O’Rourke’s hyperactive style and willingness to subject himself daily ― sometimes hourly ― to media scrutiny has opened him up to recurrent criticism. He waves his arms too much. He’s changed positions on controversial issues, like his vote for the Thin Blue Line Act, mandating the death penalty for those who target police officers. He’s a white man of means, with all the privilege that entails, who stands on tables and can make insensitive jokes (swiftly recanted) about his absence as a father during his Senate race.
But his campaign’s logic is clear: Politics is a popularity contest. And O’Rourke aims to win by getting his face in front of every voter possible.
“I follow the schedules and I think it sounds awful,” University of Texas at El Paso professor Richard Pineda told HuffPost. “But if you’ve got nothing else to do and nothing to lose, why not do it?”
The (re)launch also highlights the degree to which Democrats in general, and O’Rourke in particular, hope to open up Texas as a new political battleground.
With a statewide office losing streak that stretches back to the 1990s, Democrats have less influence over Texas politics than in any state of the South. In a state where edible marijuana remains a felony and a debate over restricting transgender bathroom rights forced a special legislative session in 2017, the Democratic Party’s presidential candidates have become accustomed to using Texas to fundraise for more competitive races in far-flung purple states.
But O’Rourke played a key role in changing that, largely by adopting the aggressive campaign strategy that characterizes his bid for the Democratic nomination. He lost the Senate race by just 2.7 percentage points, narrowing the Republican margin of victory from the more usual double digits.
Other Democratic presidential hopefuls are also getting into the action.
Former Secretary of Housing and Urban Development Julián Castro joined the race for the nomination in January. And U.S. Sen. Kamala Harris (D-Calif.) pitched her plan to make a historic federal investment in closing the teacher pay gap during a visit to Texas last week ― speaking at Texas Southern University, the same venue where O’Rourke will speak in Houston on Saturday.
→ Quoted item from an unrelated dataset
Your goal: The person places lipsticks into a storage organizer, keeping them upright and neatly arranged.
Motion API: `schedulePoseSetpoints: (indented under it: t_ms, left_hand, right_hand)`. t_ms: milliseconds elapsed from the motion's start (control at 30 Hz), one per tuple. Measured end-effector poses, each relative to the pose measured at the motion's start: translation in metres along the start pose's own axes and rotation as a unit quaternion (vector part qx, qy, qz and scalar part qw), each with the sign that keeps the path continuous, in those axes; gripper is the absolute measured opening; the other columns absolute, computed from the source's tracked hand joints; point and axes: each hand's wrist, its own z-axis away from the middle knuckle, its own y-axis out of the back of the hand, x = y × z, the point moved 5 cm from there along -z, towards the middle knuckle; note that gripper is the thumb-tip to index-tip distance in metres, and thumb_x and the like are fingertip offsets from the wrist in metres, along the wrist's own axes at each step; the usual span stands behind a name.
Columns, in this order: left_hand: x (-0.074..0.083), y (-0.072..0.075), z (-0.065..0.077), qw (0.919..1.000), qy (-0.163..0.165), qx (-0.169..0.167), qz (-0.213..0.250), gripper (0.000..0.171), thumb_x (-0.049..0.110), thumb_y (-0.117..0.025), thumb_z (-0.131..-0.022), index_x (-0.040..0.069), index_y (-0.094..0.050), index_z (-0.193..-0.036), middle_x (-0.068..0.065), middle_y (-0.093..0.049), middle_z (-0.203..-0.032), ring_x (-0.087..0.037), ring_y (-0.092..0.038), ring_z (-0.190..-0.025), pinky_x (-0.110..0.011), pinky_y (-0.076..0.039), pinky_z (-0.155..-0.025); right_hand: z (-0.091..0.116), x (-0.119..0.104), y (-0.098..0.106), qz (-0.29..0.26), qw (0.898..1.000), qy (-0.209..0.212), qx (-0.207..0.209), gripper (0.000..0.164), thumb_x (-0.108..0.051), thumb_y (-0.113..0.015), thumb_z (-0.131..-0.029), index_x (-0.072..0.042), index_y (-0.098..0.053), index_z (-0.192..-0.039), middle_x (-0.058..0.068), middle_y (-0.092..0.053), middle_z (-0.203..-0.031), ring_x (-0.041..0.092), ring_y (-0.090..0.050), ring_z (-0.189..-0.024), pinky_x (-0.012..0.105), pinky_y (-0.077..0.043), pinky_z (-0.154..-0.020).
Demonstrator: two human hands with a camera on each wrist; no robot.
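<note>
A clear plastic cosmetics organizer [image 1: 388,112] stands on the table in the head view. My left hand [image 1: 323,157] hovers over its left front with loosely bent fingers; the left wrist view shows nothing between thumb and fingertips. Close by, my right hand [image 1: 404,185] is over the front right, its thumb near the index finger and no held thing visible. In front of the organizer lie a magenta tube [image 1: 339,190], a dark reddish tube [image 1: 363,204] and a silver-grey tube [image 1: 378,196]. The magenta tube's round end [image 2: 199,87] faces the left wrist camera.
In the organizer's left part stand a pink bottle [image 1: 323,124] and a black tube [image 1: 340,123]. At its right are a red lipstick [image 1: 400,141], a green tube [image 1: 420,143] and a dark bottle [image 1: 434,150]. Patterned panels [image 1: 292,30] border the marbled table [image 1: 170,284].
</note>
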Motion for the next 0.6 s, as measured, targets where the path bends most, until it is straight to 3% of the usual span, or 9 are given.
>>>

Long ignored by national political figures, the Texas Democratic Party is reveling in the attention. When the primaries are over, party leaders view the red state and its 38 Electoral College votes as eminently flippable ― not just because of O’Rourke’s unexpectedly strong performance in the midterm, but because both the party and nonpartisan groups have ramped up investment in turnout and the majority-minority state’s demographics are trending in the Democrats’ favor.
More Latinos are turning 18. Traditionally conservative rural Texas is shedding population. The cities, by contrast, are swelling with transplants from both coasts. And gentrification is pushing left-leaning voters into the suburbs, shifting the electoral map.
“Texas for a long time was the national ATM and the butt of a joke,” Manny Garcia, the communications director for the Texas Democratic Party, told HuffPost. “Now it’s the largest battleground state in the country, and it’s incredibly exciting.”